▶ **Action item**:
The answer must be the full listing, written out exactly.
━━━━━ Given records ━━━━━
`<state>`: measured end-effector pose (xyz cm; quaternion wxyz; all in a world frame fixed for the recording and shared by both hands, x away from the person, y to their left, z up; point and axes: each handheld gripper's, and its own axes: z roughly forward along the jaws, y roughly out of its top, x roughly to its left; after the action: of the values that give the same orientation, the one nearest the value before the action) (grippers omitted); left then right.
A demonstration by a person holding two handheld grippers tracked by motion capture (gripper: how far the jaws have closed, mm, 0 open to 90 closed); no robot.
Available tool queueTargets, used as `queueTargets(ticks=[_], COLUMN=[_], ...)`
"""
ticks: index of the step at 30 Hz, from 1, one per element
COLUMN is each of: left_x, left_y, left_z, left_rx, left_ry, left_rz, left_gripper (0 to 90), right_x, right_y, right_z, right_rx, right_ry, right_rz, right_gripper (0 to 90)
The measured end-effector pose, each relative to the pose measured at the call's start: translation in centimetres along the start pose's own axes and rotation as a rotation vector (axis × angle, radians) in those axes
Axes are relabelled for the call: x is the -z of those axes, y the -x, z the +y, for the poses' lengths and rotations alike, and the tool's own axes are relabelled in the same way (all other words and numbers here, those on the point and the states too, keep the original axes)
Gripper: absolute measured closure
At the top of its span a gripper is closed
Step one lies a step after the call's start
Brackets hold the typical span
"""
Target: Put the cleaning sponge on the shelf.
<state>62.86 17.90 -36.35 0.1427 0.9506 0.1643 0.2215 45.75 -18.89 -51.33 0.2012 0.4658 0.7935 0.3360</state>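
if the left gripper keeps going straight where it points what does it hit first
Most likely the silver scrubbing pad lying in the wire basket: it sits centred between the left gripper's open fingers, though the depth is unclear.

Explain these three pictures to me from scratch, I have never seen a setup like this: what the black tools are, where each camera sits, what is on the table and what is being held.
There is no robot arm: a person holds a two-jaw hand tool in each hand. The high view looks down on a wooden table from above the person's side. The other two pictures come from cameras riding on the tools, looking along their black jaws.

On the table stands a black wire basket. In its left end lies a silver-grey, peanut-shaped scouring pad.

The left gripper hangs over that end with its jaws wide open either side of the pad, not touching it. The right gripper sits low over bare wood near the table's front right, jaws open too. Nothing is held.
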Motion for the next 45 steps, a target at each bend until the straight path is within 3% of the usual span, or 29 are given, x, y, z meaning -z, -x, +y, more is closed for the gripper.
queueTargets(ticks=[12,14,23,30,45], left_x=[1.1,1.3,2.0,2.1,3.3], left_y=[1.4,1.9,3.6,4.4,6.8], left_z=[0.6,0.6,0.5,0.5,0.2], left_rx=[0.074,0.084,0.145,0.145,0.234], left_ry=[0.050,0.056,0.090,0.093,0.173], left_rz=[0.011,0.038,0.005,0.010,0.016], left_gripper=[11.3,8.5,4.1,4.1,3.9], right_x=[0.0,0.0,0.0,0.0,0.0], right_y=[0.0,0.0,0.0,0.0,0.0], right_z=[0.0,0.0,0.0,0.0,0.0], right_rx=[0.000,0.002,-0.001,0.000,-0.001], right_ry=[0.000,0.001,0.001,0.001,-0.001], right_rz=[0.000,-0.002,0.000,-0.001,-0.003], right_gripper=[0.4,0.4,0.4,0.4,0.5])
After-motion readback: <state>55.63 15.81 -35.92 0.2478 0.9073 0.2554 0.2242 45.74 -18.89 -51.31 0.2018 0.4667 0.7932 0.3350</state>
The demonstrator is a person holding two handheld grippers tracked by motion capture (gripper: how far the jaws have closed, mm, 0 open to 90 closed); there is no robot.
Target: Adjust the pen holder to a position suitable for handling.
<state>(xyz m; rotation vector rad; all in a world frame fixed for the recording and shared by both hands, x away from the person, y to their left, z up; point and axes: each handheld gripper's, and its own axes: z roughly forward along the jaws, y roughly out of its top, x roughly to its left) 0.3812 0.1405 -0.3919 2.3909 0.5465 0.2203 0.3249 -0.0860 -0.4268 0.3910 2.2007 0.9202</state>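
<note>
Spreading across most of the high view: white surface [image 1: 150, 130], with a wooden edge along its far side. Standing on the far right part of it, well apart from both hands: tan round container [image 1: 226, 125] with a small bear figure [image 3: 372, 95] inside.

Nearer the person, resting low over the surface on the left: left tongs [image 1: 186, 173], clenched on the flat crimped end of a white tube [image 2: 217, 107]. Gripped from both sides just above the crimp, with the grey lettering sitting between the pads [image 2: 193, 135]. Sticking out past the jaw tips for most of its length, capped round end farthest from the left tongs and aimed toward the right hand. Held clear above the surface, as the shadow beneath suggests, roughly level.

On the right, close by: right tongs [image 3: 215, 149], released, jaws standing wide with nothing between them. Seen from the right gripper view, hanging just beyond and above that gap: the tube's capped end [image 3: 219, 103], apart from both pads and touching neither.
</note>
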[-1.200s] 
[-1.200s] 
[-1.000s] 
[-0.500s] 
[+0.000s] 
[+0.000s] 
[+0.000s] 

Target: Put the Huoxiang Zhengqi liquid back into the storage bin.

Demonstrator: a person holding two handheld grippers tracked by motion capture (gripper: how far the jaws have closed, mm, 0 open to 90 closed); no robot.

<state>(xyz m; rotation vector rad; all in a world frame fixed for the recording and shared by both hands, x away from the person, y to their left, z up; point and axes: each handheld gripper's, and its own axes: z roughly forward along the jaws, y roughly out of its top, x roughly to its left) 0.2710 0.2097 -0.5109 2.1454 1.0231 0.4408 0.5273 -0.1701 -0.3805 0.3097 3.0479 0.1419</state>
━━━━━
▶ **Task response**:
`<state>`: measured end-effector pose (xyz cm; quaternion wxyz; all in a world frame fixed for the recording and shared by both hands, x away from the person, y to their left, z up; point and axes: each handheld gripper's, and its own axes: z roughly forward along the jaws, y roughly out of its top, x roughly to its left; after the action: of the values that give the same orientation, the one nearest the value before the action) (grippers omitted); left then right.
A demonstration by a person holding two handheld grippers tracked by motion capture (gripper: how far the jaws have closed, mm, 0 open to 90 closed); no robot.
Available tool queueTargets, used as `queueTargets(ticks=[_], COLUMN=[_], ...)`
"""
ticks: index of the step at 30 Hz, from 1, one per element
COLUMN is each of: left_x, left_y, left_z, left_rx, left_ry, left_rz, left_gripper (0 to 90), right_x, right_y, right_z, right_rx, right_ry, right_rz, right_gripper (0 to 90)
The measured end-effector pose, each relative to the pose measured at the call's start: translation in centimetres along the start pose's own axes and rotation as a rotation vector (axis × angle, radians) in those axes
Axes are relabelled for the call: x is the -z of those axes, y the -x, z the +y, for the poses' lengths and rotations alike, and the tool's own axes are relabelled in the same way (all other words and numbers here, those on the point and the states too, keep the original axes)
Gripper: absolute measured closure
At the top of its span a gripper is closed
Step one lies a step after the call's start
Brackets hold the typical span
"""
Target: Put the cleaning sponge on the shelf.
<state>62.86 17.90 -36.35 0.1427 0.9506 0.1643 0.2215 45.75 -18.89 -51.33 0.2012 0.4658 0.7935 0.3360</state>
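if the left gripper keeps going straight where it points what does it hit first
Most likely the silver scrubbing pad lying in the wire basket: it sits centred between the left gripper's open fingers, though the depth is unclear.

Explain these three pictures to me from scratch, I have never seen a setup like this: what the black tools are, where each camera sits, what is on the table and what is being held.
There is no robot arm: a person holds a two-jaw hand tool in each hand. The high view looks down on a wooden table from above the person's side. The other two pictures come from cameras riding on the tools, looking along their black jaws.

On the table stands a black wire basket. In its left end lies a silver-grey, peanut-shaped scouring pad.

The left gripper hangs over that end with its jaws wide open either side of the pad, not touching it. The right gripper sits low over bare wood near the table's front right, jaws open too. Nothing is held.
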Motion for the next 45 steps, a target at each bend until the straight path is within 3% of the usual span, or 29 are given, x, y, z meaning -z, -x, +y, more is closed for the gripper.
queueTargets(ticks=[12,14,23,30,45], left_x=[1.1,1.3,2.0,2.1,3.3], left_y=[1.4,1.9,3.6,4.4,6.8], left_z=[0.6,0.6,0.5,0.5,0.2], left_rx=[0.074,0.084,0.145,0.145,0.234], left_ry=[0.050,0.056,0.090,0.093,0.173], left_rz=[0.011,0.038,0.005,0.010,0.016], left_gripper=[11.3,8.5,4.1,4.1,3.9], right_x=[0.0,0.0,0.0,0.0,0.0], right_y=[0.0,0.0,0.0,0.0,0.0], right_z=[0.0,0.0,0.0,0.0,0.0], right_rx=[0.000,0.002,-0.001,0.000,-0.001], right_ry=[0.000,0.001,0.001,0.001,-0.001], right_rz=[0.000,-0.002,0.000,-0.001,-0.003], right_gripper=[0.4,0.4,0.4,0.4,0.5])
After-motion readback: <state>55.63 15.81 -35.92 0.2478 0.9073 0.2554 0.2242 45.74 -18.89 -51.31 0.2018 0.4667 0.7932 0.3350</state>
The demonstrator is a person holding two handheld grippers tracked by motion capture (gripper: how far the jaws have closed, mm, 0 open to 90 closed); there is no robot.
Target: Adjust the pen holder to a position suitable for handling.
<state>(xyz m; rotation vector rad; all in a world frame fixed for the recording and shared by both hands, x away from the person, y to their left, z up; point and axes: each handheld gripper's, and its own axes: z roughly forward along the jaws, y roughly out of its top, x roughly to its left) 0.3812 0.1405 -0.3919 2.3909 0.5465 0.2203 0.3249 -0.0860 -0.4268 0.3910 2.2007 0.9202</state>
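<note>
Spreading across most of the high view: white surface [image 1: 150, 130], with a wooden edge along its far side. Standing on the far right part of it, well apart from both hands: tan round container [image 1: 226, 125] with a small bear figure [image 3: 372, 95] inside.

Nearer the person, resting low over the surface on the left: left tongs [image 1: 186, 173], clenched on the flat crimped end of a white tube [image 2: 217, 107]. Gripped from both sides just above the crimp, with the grey lettering sitting between the pads [image 2: 193, 135]. Sticking out past the jaw tips for most of its length, capped round end farthest from the left tongs and aimed toward the right hand. Held clear above the surface, as the shadow beneath suggests, roughly level.

On the right, close by: right tongs [image 3: 215, 149], released, jaws standing wide with nothing between them. Seen from the right gripper view, hanging just beyond and above that gap: the tube's capped end [image 3: 219, 103], apart from both pads and touching neither.
</note>
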[-1.200s] 
[-1.200s] 
[-1.000s] 
[-0.500s] 
[+0.000s] 
[+0.000s] 
[+0.000s] 

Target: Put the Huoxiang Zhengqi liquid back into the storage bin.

Demonstrator: a person holding two handheld grippers tracked by motion capture (gripper: how far the jaws have closed, mm, 0 open to 90 closed); no robot.

<state>(xyz m; rotation vector rad; all in a world frame fixed for the recording and shared by both hands, x away from the person, y to their left, z up; point and axes: each handheld gripper's, and its own axes: z roughly forward along the jaws, y roughly out of its top, x roughly to its left) 0.2710 0.2097 -0.5109 2.1454 1.0231 0.4408 0.5273 -0.1701 -0.3805 0.3097 3.0479 0.1419</state>

This answer is complete as it stands.